▶ **Brief**:
Your job is to report every line of the entries that has "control".

....

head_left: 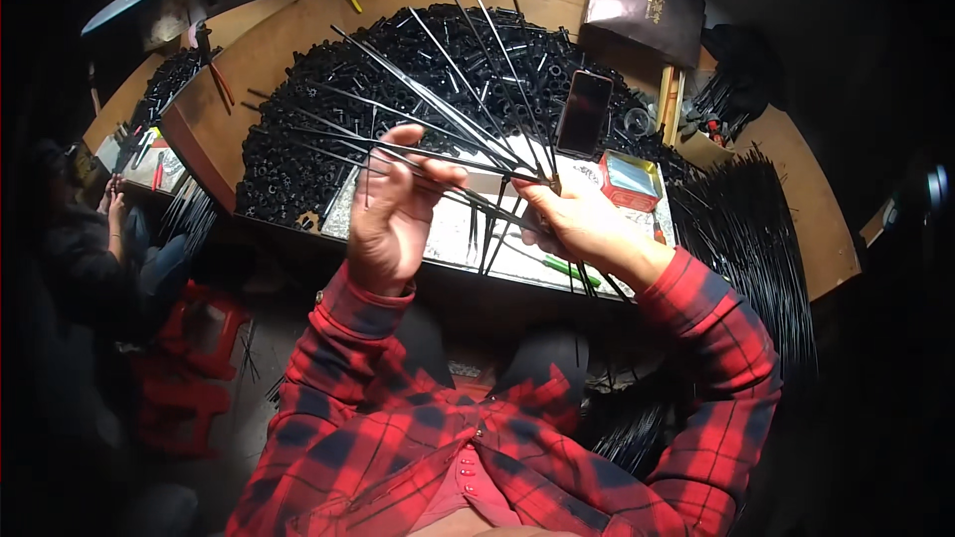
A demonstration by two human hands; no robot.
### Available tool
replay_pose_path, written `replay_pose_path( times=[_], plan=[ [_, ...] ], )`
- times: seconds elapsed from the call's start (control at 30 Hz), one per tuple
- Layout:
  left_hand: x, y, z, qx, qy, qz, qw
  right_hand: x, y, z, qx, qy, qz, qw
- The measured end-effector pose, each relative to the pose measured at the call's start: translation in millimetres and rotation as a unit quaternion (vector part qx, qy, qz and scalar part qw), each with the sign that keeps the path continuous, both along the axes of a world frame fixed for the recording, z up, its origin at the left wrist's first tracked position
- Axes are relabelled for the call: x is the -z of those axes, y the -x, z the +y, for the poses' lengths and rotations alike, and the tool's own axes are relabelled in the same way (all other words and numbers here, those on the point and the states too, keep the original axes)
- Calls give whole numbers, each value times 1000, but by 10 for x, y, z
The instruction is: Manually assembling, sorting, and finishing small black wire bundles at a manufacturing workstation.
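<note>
My right hand is closed around the gathered ends of several thin black metal rods, which look like umbrella ribs. From this grip they fan out to the upper left, and some ends stick out below. To its left, my left hand has its palm turned up and its fingers curled about a few of the lower rods. Beneath both hands lies a white work surface, with a green-handled tool partly behind the rods. A large heap of small black tubular parts rises beyond.
A phone leans on the heap, beside a red-rimmed box. A dark paper bag stands at the back right. Many long black rods are stacked on the right. At far left, another person's hands show near red stools.
</note>
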State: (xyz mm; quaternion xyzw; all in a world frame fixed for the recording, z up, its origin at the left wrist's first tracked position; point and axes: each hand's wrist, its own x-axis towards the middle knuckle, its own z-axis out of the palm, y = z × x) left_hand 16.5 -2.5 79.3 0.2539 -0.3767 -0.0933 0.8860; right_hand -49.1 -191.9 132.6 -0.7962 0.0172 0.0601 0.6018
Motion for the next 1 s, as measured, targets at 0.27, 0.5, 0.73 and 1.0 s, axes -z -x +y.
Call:
replay_pose_path(
  times=[0.27,0.5,0.73,1.0],
  plan=[
    [-201,-181,626,11,222,5,975,-3,7,-48,-23,49,2,999],
    [-91,-216,555,-259,88,30,961,149,-71,-133,-69,51,-71,994],
    [425,-61,195,-326,-288,-195,879,63,-42,-79,-63,-4,-58,996],
    [432,-201,69,-197,-248,-93,944,41,20,-38,-101,-26,-71,992]
  ],
)
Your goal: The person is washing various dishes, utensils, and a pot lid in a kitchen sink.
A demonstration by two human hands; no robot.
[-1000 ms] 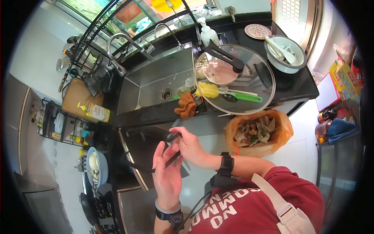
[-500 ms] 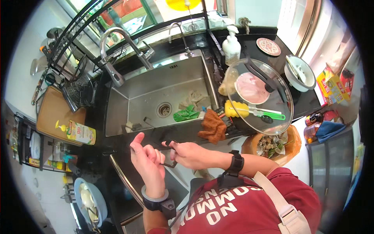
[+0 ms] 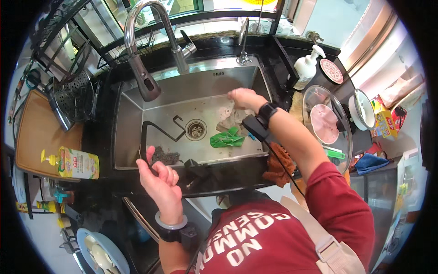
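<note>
My left hand (image 3: 160,182) is at the sink's front left edge, fingers curled around the end of a thin black bent rod (image 3: 160,129). The rod stretches out over the sink toward the drain (image 3: 196,130). A grey, fuzzy clump (image 3: 165,156) lies in the sink corner beside that hand. My right hand (image 3: 246,98) is over the right side of the basin, fingers bent and drawn together; whatever they may hold is hidden. Below it are a crumpled greyish cloth (image 3: 232,121) and a bright green crumpled piece (image 3: 227,137).
A tall faucet (image 3: 143,77) arches over the left of the steel sink (image 3: 159,102). To the right are a brown cloth (image 3: 277,166), a glass lid (image 3: 349,150), a pump bottle (image 3: 306,68) and a bowl (image 3: 363,119). A yellow-labelled bottle (image 3: 82,163) stands left, by a brown board (image 3: 39,132).
My hands have parted. My right hand has swung forward and right over the basin, while my left has the bent rod extended over the sink. The view has shifted closer to the sink.
</note>
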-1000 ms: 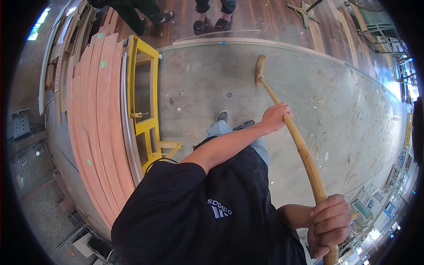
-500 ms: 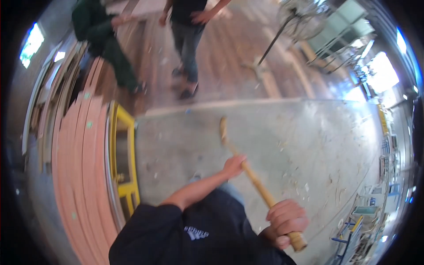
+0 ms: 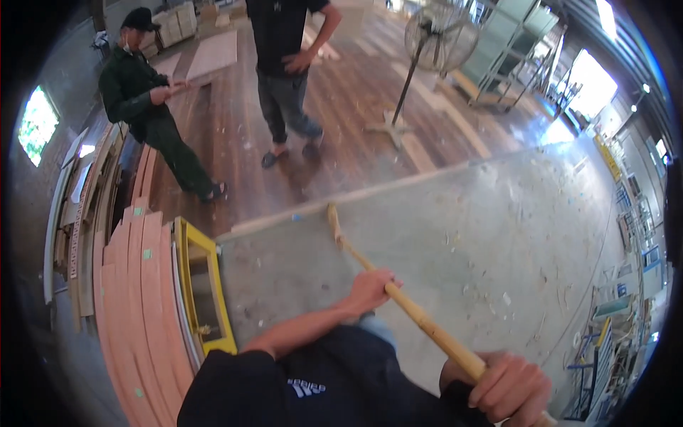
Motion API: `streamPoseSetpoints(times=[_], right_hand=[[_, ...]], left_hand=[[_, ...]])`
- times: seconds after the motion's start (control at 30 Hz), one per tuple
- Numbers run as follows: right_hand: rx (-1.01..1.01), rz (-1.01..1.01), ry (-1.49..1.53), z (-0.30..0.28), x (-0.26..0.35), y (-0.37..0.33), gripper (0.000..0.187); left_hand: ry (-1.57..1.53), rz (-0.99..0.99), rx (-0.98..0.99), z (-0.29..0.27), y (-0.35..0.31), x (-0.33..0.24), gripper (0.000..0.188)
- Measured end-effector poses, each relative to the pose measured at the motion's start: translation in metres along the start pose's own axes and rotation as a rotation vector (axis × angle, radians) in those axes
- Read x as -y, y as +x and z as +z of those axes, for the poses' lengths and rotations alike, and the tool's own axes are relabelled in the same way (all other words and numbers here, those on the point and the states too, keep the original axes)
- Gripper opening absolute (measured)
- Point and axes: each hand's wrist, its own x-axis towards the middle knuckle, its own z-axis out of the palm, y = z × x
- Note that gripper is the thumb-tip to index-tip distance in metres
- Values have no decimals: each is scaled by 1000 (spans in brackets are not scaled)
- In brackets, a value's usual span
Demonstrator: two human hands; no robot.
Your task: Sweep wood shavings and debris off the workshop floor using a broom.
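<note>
Head view: how do the fingers stand, and what have they hold of?

Both sets are closed. The left hand point(image 3: 370, 288) curls round the middle of a long, yellowish, bamboo-shafted broom point(image 3: 434, 329); the right hand point(image 3: 511, 388) is folded in a fist near its upper end.

Why so far apart?

Presumably for leverage: the upper fist would act as a pivot, the lower hand as a guide. The broom slants away from the body, its short tan head point(image 3: 334, 220) foremost; whether that presses on the grey concrete floor point(image 3: 427, 242) cannot be told.

And around the broom?

Just ahead of the head runs a thin, pale wooden strip point(image 3: 398, 185), apparently edging the brown plank surface point(image 3: 341, 149) beyond. Right of the broom lie small, pale scraps point(image 3: 506, 298). Left of it stands a yellow, rectangular, open frame point(image 3: 223, 302), beside long, pinkish wooden boards point(image 3: 131, 299) laid side by side, probably so that they stack neatly.

What lies farthest out?

Beyond the broom's head, a co-worker in dark green point(image 3: 171, 139) and another in a black shirt point(image 3: 284, 43); farther right, a round-caged pedestal fan point(image 3: 430, 35), its splayed foot likely there for steadiness.
</note>
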Motion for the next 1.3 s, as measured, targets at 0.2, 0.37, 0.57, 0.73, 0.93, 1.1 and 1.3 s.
streamPoseSetpoints(times=[0.2,0.37,0.57,0.73,0.93,1.1,1.3], right_hand=[[86,-44,220,-30,-3,-23,32],[-167,85,107,-69,-33,-72,30],[-818,568,-36,-76,-95,-160,37],[-930,572,-57,-115,-111,-215,30],[-1160,403,-420,-212,61,-212,37],[-1003,339,-579,-260,189,-173,31],[-890,483,-905,-295,219,-156,25]], left_hand=[[173,-96,15,-51,-26,6,26],[331,-152,65,-59,-45,71,34],[523,-444,145,-54,-75,168,31],[525,-409,299,22,-61,222,29],[220,-258,334,210,79,83,15],[-76,-12,465,322,187,-60,10],[-243,11,316,426,275,-140,10]])
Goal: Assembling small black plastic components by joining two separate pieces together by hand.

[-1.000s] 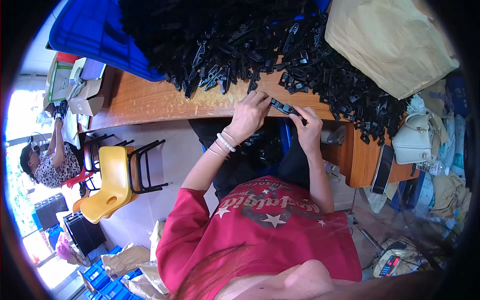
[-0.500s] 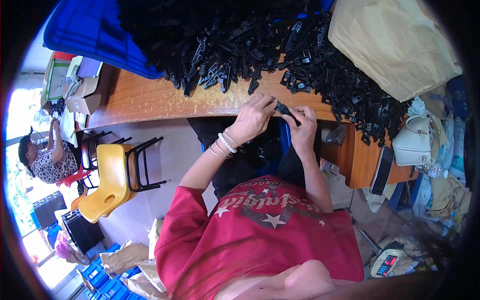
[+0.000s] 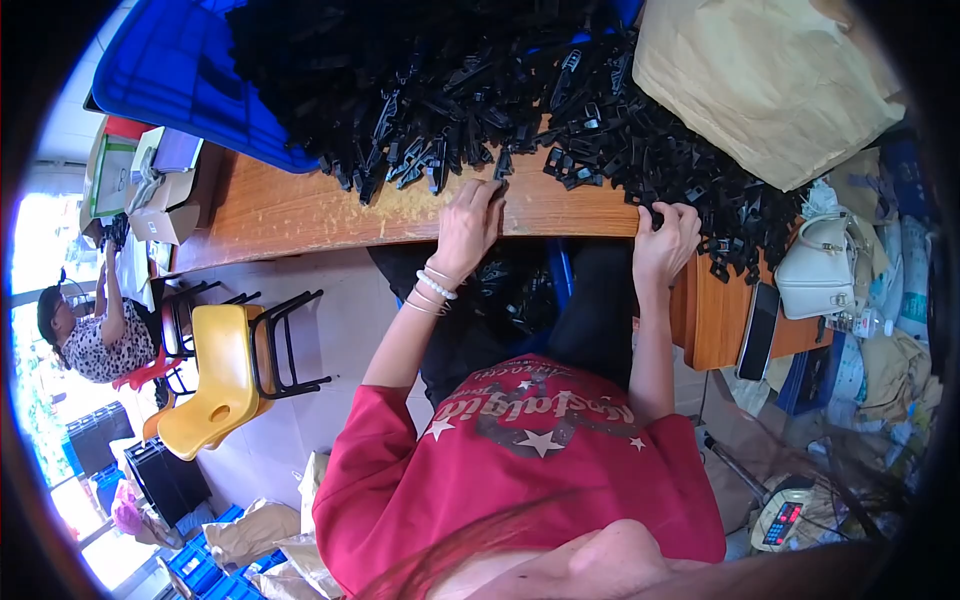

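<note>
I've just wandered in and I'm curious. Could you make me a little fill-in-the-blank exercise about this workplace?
1. The beaded bracelet is on the person's ____ wrist.
2. The right hand is at the edge of a heap of small parts whose main colour is ____.
3. The handbag beyond the right hand is coloured ____.
4. The big paper bag is toward the picture's upper ____ corner.

Missing words: left; black; white; right.

The person (image 3: 530, 470) has two hands, one left hand (image 3: 466, 228) and one right hand (image 3: 664, 248), before one worktop (image 3: 330, 215). The black pieces (image 3: 440, 120) on it are too many to be counted. At least one blue tub (image 3: 190, 95) and one large paper bag (image 3: 760, 95) are there too. There is one white handbag (image 3: 822, 278), one phone (image 3: 759, 332), one co-worker (image 3: 95, 345), and at least one yellow chair (image 3: 223, 350).
</note>
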Tool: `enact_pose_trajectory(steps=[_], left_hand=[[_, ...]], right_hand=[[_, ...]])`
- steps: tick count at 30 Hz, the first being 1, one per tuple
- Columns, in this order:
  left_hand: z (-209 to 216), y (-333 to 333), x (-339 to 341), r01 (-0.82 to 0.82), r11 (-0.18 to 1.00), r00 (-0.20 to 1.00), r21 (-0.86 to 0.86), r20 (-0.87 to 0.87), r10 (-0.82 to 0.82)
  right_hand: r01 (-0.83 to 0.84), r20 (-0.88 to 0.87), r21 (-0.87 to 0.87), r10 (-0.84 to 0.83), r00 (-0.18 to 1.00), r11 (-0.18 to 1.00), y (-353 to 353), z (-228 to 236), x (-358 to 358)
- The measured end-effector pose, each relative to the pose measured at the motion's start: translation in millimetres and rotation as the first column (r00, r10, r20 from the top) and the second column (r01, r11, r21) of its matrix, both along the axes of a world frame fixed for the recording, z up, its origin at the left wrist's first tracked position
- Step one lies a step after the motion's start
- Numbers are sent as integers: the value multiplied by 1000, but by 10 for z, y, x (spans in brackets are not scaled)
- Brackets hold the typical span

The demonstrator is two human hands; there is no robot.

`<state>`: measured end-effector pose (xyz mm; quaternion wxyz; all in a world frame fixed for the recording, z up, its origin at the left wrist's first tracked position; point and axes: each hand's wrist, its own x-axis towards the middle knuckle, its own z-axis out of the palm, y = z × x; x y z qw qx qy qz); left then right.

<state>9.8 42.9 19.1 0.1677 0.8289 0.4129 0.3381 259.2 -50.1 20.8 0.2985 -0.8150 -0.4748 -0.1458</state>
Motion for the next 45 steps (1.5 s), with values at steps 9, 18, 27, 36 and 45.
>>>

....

▶ **Reply**:
- times: seconds elapsed from the call's start (control at 30 Hz), one per tuple
- times: seconds after the motion's start (control at 30 Hz), one per tuple

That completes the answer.